Het Portugese voorzitterschap van de Raad heeft een voorlopig politiek akkoord bereikt met het Europees Parlement over de voorgestelde richtlijn wat betreft de openbaarmaking van informatie over de winstbelasting door bepaalde ondernemingen en bijkantoren, ofwel de "richtlijn openbare verslaglegging per land".
De EU-landen lopen jaarlijks naar schatting ruim € 50 miljard mis aan belastinginkomsten door belastingontwijking en agressieve belastingplanning van grote multinationale ondernemingen. Dat multinationals niet verplicht zijn per land verslag uit te brengen over waar zij hun winst maken en waar zij hun belasting in de EU betalen, werkt deze praktijken in de hand. In een tijd dat iedereen moeite heeft de gevolgen van de coronacrisis te boven te komen, is financiële transparantie over dergelijke praktijken belangrijker dan ooit. Het is onze plicht ervoor te zorgen dat alle economische actoren een billijke bijdrage leveren aan het economisch herstel.
Pedro Siza Vieira, Portugees minister van Economie en Digitale Transitie
Volgens de overeengekomen tekst moeten multinationals en zelfstandige ondernemingen – ongeacht of zij hun hoofdkantoor in de EU of daarbuiten hebben – met totale geconsolideerde inkomsten van meer dan € 750 miljoen in elk van de laatste 2 opeenvolgende boekjaren, de door hen in elke lidstaat verschuldigde winstbelasting openbaar maken.

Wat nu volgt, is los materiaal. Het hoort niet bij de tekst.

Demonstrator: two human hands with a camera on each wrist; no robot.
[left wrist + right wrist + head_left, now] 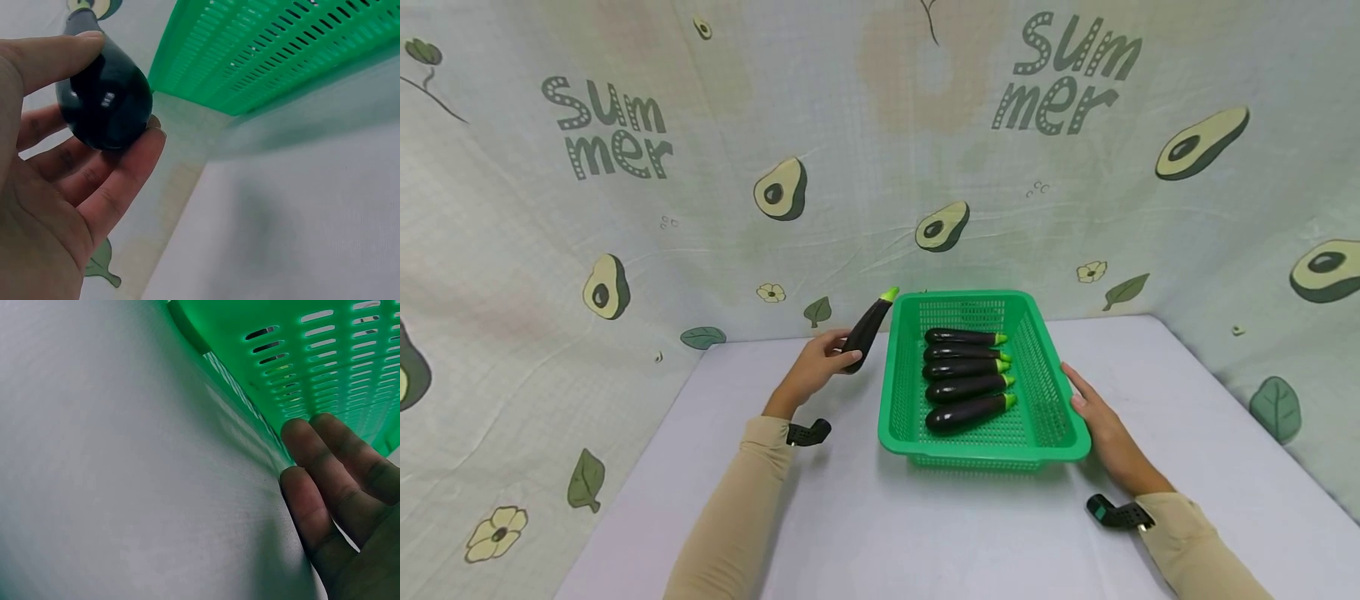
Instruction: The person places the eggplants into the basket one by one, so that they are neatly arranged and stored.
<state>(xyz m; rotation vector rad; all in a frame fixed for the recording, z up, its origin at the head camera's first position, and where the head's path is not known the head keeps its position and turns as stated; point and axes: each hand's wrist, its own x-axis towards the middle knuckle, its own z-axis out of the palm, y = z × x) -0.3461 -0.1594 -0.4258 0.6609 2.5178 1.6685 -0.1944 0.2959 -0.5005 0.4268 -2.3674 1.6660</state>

Dat geldt ook voor de winstbelasting verschuldigd in elk derde land dat is opgenomen in bijlage I bij de Raadsconclusies over de EU‑lijst van jurisdicties die niet coöperatief zijn op belastinggebied, of dat 2 opeenvolgende jaren is opgenomen in bijlage II bij die conclusies. Deze verslaglegging gebeurt via een gemeenschappelijk EU-model in digitaal formaat.
De richtlijn bevat een volledige en definitieve opsomming van te verstrekken informatie, om de ondernemingen niet onevenredig administratief te belasten en de informatie te beperken tot wat absoluut noodzakelijk is voor doeltreffend openbaar toezicht.
De rapportage vindt binnen 12 maanden na de balansdatum van het betrokken boekjaar plaats. Bedrijven kunnen onder bepaalde omstandigheden en voor bepaalde onderdelen uitstel krijgen van maximaal 5 jaar.
Ook wordt in de richtlijn bepaald wie de feitelijke verantwoordelijkheid draagt voor naleving van de rapportageplicht.
De lidstaten krijgen 18 maanden de tijd om de richtlijn om te zetten in nationaal recht. 4 jaar na de datum van omzetting brengt de Commissie verslag uit over de toepassing van de richtlijn.
De voorlopig overeengekomen tekst zal nu ter goedkeuring worden voorgelegd aan de bevoegde Raadsorganen en aan het Europees Parlement. In geval van goedkeuring zal de Raad op basis van deze tekst – die ook door de juristen‑vertalers wordt nagekeken – zijn standpunt in eerste lezing aannemen. Het Europees Parlement moet dan het standpunt van de Raad goedkeuren, waarna de richtlijn wordt geacht te zijn aangenomen.